Esta doutrina desagrada aos narcisistas que defendem a igualdade dos sexos, o mesmo sexo em homens e mulheres, o homossexualismo. A alteração da mulher em homem ou do homem em mulher não é, porém, possível, sem que se formem dois novos seres, ainda completamente diferentes um do outro, por muito que consigam parecer-se exteriormente. Corresponde a alteração a um trânsito para outros planos psíquicos, onde às diferentes naturezas correspondem diferentes energias, para não dizer demónios que nelas são recebidos por rotura do subconsciente.

A demonologia do sexo, descrita em termos modernos por Freud, nos termos da moda psiquiátrica, constitui efectivamente uma das chaves utilizadas por Álvaro Ribeiro na interpretação de José Régio. A psicologia do homem solteiro deve ser sobretudo referida às visitas nocturnas de entes sobrenaturais e quem diz do homem solteiro dirá da mulher solteira, tendo em mente quanto as ciências ocultas ensinam sobre incubos e veículos. O poeta José Régio representa no morcego de Jacob e o Anjo o incubo de Afonso VI, mas sugere que nele reside a “forma de luz” perseguida pela iniciação cátara.  

Narciso, adolescente de extraordinária beleza, depois de ter repudiado quantos e quantas se apaixonaram por ele, viu-se no espelho das águas e, perdido de amor por si próprio, suicidou-se com uma pedra. Tirésias, o adivinho, predissera com efeito que Narciso viveria muitos anos se não se conhecesse.

É este, em breves palavras, o mito de Narciso, tal como nos foi transmitido pelos poetas.

A psicanálise apoderou-se do mito, designando por narcisistas todos aqueles que se deixam fascinar pelo próprio corpo, servindo-se dele como única fonte de prazer erótico, na tentativa de realizar um acto fisicamente impossível. O espírito recorre à imaginação inventando perversões que substituem um acto impossível, mas a doença, a loucura e a morte são as consequências inevitáveis e subconscientemente desejadas pelo narcisista.
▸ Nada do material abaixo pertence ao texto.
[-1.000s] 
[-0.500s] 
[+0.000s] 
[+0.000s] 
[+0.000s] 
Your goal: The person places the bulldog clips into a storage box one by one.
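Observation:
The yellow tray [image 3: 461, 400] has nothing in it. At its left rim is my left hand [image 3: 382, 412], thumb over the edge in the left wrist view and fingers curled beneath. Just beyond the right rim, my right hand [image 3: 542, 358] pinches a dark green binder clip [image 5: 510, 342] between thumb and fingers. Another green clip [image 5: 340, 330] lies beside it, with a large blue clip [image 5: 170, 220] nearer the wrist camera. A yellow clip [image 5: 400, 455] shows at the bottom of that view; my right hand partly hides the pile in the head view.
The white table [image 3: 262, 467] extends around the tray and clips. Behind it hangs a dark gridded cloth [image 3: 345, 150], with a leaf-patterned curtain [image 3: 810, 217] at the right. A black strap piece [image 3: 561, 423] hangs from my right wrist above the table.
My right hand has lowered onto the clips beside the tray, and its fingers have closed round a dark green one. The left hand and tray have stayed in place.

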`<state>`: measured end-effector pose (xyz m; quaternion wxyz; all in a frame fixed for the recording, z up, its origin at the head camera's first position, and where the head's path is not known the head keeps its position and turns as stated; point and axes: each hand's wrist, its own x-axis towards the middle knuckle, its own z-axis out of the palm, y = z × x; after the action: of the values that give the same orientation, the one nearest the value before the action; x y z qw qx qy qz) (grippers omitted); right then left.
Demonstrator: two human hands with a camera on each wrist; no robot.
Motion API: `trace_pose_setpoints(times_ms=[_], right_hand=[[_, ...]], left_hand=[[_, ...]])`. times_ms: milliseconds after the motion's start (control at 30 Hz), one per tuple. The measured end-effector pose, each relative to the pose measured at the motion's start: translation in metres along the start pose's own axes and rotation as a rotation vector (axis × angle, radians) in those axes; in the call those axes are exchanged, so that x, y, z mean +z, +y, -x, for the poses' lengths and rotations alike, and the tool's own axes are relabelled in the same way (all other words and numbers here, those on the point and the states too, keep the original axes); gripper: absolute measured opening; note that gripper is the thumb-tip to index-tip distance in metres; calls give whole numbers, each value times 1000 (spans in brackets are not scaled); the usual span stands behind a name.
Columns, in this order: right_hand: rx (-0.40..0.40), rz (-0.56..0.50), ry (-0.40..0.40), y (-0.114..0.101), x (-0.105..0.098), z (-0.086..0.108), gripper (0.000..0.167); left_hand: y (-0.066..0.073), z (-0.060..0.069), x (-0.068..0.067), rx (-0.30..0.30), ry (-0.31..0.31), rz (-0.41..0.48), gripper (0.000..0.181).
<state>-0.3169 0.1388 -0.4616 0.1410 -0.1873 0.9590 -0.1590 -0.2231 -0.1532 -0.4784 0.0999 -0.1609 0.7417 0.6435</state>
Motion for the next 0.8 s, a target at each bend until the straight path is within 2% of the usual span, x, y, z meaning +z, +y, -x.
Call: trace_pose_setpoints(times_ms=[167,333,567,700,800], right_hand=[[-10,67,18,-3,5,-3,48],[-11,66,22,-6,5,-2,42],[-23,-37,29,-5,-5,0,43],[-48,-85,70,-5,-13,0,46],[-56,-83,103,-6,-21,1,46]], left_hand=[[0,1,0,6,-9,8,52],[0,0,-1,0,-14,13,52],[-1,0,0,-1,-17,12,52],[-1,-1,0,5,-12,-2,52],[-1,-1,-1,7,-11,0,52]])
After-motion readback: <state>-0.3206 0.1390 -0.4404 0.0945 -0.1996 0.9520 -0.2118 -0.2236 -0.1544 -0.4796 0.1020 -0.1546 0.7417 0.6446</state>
Nos termos da psicologia imediata, o narcisismo, de que todos nós, mais ou menos, participamos, que está ligado a uma fase de desenvolvimento erótico de todos os indivíduos, quando se torna dominante e se fixa transforma-se num caso patológico a ser tratado pela medicina. Mas há mais. Se o narcisismo, que perdura e invade a vida erótica do indivíduo, é pela psicanálise explicado por traumatismos de infância, pode dar-se o caso de não ser o indivíduo a sofrê-lo, contra sua vontade, mas de ser voluntariamente cultivado, como uma técnica de separação do mundo exterior, podendo abrir ao espírito uma via mística, se convenientemente posto em relação com outros valores. 

 

António Telmo

     

 


[1] Publicado originalmente em Capelas Imperfeitas - Dispersos e inéditos, Zéfiro, Sintra, 2019.